The after-school training is supported by Boost!, a group that works in several of New Haven’s public schools to strengthen programs according to the school’s needs. All three of the girls told me they would train with Devonne to become serious boxers. They seem already to have a sense of direction for their lives.

9) “Boxing gyms are usually not this beautiful,” Devonne tells me. “Usually, they’re a kind of refuge.” If boxing gyms are a refuge, they are a very strange kind of refuge — they protect fighters from fear of trouble in the streets by creating another kind of fear, within the ring. This is one defining aspect of sport, that it is a distraction from everyday conflict. Still, boxing is a violent distraction — it is a kind of war that you can choose to enter into. As Gary reminds me, you can choose to be a boxer. Having the choice, I think, is what you might call empowerment.

Devonne relishes creating fear. “They used to fight until they were dead,” she says, “I think we still have some of that in us.” It is true — I think the success of “The Fighter” serves to confirm that gladiatorial impulse. Devonne demonstrates to me how, before fights, she gets in a wide stance, swaggering back and forth. She jumps around and waves at her opponent to come forward. Then, she scrapes one foot, leaning forward, like a bull ready to charge. “I’m sure people are afraid of me. They’re like, ‘I’m going to die. I’m going to die right here.’”
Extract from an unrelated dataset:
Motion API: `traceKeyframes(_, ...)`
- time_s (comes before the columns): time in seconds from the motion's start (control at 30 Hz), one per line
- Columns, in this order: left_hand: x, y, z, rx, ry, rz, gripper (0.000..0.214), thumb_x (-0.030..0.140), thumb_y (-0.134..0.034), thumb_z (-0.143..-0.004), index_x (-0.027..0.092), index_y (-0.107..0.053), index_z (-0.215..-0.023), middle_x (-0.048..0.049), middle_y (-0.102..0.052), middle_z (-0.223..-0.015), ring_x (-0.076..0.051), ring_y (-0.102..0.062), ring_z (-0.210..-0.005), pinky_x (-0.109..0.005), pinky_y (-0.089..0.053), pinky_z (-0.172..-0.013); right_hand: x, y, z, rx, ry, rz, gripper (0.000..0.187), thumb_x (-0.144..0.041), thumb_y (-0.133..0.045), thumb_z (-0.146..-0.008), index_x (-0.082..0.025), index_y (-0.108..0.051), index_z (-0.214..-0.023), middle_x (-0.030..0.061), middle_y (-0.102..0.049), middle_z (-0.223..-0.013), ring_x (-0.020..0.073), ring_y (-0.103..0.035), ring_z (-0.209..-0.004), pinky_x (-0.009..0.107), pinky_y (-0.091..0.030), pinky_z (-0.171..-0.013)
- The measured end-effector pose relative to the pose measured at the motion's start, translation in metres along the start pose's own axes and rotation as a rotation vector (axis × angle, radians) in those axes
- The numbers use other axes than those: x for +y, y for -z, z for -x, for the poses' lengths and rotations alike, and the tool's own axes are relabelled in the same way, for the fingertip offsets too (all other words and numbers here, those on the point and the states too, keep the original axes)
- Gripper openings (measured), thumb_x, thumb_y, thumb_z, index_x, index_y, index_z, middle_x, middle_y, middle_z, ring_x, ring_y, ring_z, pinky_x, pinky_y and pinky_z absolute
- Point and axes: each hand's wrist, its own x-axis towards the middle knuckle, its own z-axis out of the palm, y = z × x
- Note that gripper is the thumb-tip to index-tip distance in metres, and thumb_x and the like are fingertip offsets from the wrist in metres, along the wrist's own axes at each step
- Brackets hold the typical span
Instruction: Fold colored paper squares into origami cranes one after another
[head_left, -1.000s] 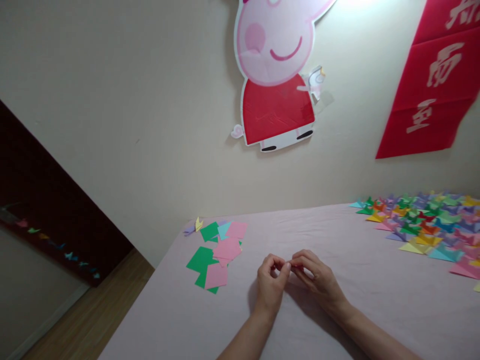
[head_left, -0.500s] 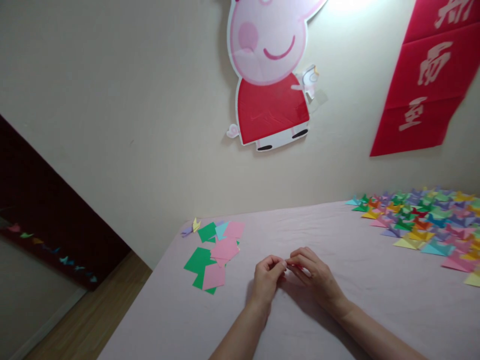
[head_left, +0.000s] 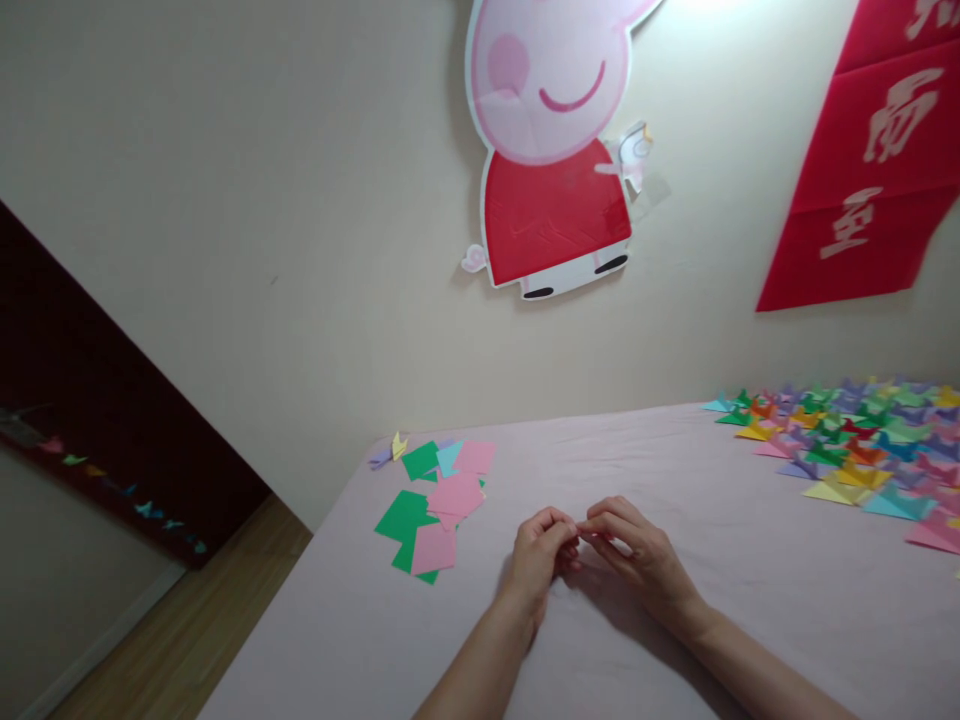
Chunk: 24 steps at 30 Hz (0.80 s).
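My left hand (head_left: 541, 555) and my right hand (head_left: 634, 545) meet fingertip to fingertip over the pale pink cloth (head_left: 360, 640). Both are closed in a pinch. What sits between the fingertips is tiny and mostly covered by them; I cannot make it out. Left of my hands lie flat paper squares, among them a pink square (head_left: 434, 549), a green square (head_left: 403, 515) and a light blue piece (head_left: 450, 459), several of them overlapping.
At the far right stand rows of many-coloured folded paper figures (head_left: 862, 450). A yellow folded piece (head_left: 399, 447) and a purple folded piece (head_left: 380, 458) lie at the far left corner. Behind rises a wall with a pig cutout (head_left: 556, 215) and a red banner (head_left: 862, 180).
The whole view has shifted slightly, so the wall decorations and papers appear further right. My hands stay pinched together, with only small finger movement; the reddish sliver between them shows less.
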Motion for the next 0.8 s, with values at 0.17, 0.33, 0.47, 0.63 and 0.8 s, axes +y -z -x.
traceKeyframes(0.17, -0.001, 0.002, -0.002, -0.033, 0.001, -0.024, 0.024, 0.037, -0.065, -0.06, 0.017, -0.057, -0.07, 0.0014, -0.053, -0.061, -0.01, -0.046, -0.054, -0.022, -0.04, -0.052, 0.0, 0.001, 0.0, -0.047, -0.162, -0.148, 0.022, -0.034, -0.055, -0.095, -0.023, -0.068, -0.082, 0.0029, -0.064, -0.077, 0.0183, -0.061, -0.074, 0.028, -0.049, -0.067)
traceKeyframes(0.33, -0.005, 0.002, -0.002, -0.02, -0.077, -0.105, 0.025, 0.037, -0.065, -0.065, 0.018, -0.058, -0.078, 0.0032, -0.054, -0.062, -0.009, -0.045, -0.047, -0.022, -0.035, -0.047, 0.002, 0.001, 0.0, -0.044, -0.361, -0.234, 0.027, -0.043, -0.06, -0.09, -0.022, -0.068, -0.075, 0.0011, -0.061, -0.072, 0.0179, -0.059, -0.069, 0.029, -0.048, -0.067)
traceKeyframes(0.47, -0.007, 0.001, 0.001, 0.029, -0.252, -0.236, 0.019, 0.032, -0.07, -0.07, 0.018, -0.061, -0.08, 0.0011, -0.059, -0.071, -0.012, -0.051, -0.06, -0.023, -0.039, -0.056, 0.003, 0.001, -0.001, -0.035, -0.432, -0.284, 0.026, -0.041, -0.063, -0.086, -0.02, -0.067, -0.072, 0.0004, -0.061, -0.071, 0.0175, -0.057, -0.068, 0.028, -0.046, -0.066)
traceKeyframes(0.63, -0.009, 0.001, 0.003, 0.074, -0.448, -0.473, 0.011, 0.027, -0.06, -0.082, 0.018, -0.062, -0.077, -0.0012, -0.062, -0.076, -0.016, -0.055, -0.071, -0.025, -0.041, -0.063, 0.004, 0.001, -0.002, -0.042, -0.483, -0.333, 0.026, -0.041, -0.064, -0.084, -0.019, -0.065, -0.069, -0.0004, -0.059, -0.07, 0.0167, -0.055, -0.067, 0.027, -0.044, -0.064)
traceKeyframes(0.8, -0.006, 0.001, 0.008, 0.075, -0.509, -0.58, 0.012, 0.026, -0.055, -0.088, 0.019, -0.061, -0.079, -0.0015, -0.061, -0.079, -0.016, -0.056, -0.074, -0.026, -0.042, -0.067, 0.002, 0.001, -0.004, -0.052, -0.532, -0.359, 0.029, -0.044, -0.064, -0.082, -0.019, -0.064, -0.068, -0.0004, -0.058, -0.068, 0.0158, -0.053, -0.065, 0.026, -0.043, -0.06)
10) A s of our last meeting, construction of the gym is going well. John DeStefano came for the groundbreaking ceremony. Devonne’s mom couldn’t come, but she promised she would be at the grand opening. Devonne is saving up for a boxing ring, the “meat and potatoes” of the gym. Most rings come without the wooden flooring, but the one she’s looking at — a used one from Kansas — already has the wood, as well as the turnbuckles and corner poles and ropes. It’s 20 by 20 feet, and it’s a competition size, so they can have shows and events. Lowe’s and Home Depot have donated materials for construction (insulation, new windows, the mirror). A police officer has donated $1200.

In the middle of the room, hanging from the ceiling, there is a bag called the Teddy Atlas, named after the boxing trainer who put a .38-caliber handgun to the head of Mike Tyson — then 15 — for touching the behind of Atlas’s 12-year-old niece. There are numbers on the bag as targets: 1 and 2 are jabs. Below them, on either side, are 3 and 4 — Devonne tells me you have to move your whole body for the hook. 5 and 6 are upper cuts, and on the top, there is 7. (“Powerful, maybe a haymaker.”)

Devonne calls out to me while I punch. “1-2 … 1-2 … 1-2 … 2, 2, 2 … 3-4.” I move my whole body for the hooks. “3-4.” Shuffle forward, shuffle back. “When you get hit, it’s only because you realize their hits aren’t effective,” she says. “This is your weapon.” She shows her fist.